Rent is Non-Negotiable

I really love when my blogs write themselves.

I do very little residential Landlord and Tenant work, but when I do, it’s interesting. 

Prior to serving a landlord’s “N” notice on a Tenant for rent arrears, one of our clients prefers we take a softer approach of demanding payment by way of a demand letter, rather than the official LTB Form.

I’ve been dealing with a particular tenant for quite some time, and usually (according to them), rent has paid late because of banking glitches.

After failing to pay rent for 4 months, and failing to respond to our demand letters,  our client has finally instructed us to serve the Tenant with an N4, being a notice that ends the tenancy for non-payment of Rent.  Should the tenant fail to pay by the date on the Notice, an Application to terminate the tenancy is brought.

Upon receipt of the N4, the tenant made the accusation that the N4 was in retaliation for the tenant’s “pending litigation.”  Am I psychic?  Did I know of this litigation that is pending, but has not yet commenced?  Perhaps the N4 is in response to the almost $20,000.00 in rent arrears they owe, but I digress.

The Tenant alleges negligence which resulted in alleged health issues as justification to stop paying rent, which they continue to reside at without payment of rent.  For the record, we are not talking about an average tenant in average rental unit.  The tenant is a sophisticated businessperson, and the unit can be described as more of a luxury property.
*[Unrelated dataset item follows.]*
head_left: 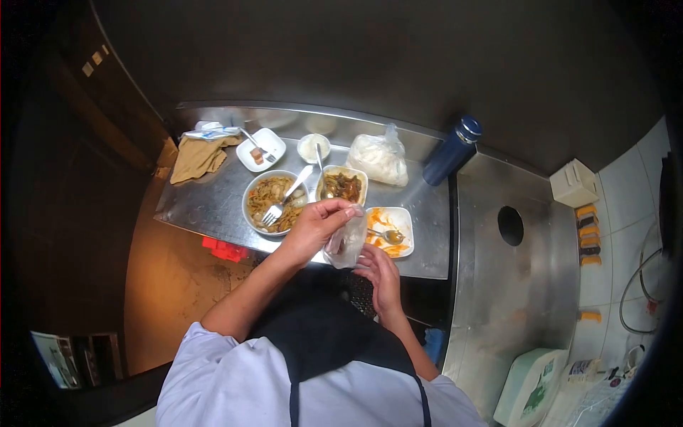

The Tenant has never made any allegations against our client for negligence, nor have they ever complained about health issues in the almost one-year back and forth with them about paying rent.

Some tenants are under the impression that they can stop paying rent for whatever reason they choose.  Rent in Ontario is non-negotiable.  The only way you can legally stop paying is if the Landlord and Tenant Board tells you can.   

It would also help if the tenant raised their issues with the landlord and/or their representative when they arise and not when the Landlord serves you with a Notice for failing to pay rent for months.  How is the Landlord supposed to remedy any issues if they’re not aware of them?

To legally stop paying rent in Ontario, the Tenant would be required to bring an Application before the Board to determine their rights.  Some tenants wait to complain at the Landlord’s Application hearing where the Landlord is obtaining an Order to evict the tenant, and at that time, it’s too late.

Failing to pay rent, and staying silent on your issues is not the appropriate way to deal with your issues with your landlord.  You can end up looking for a new home.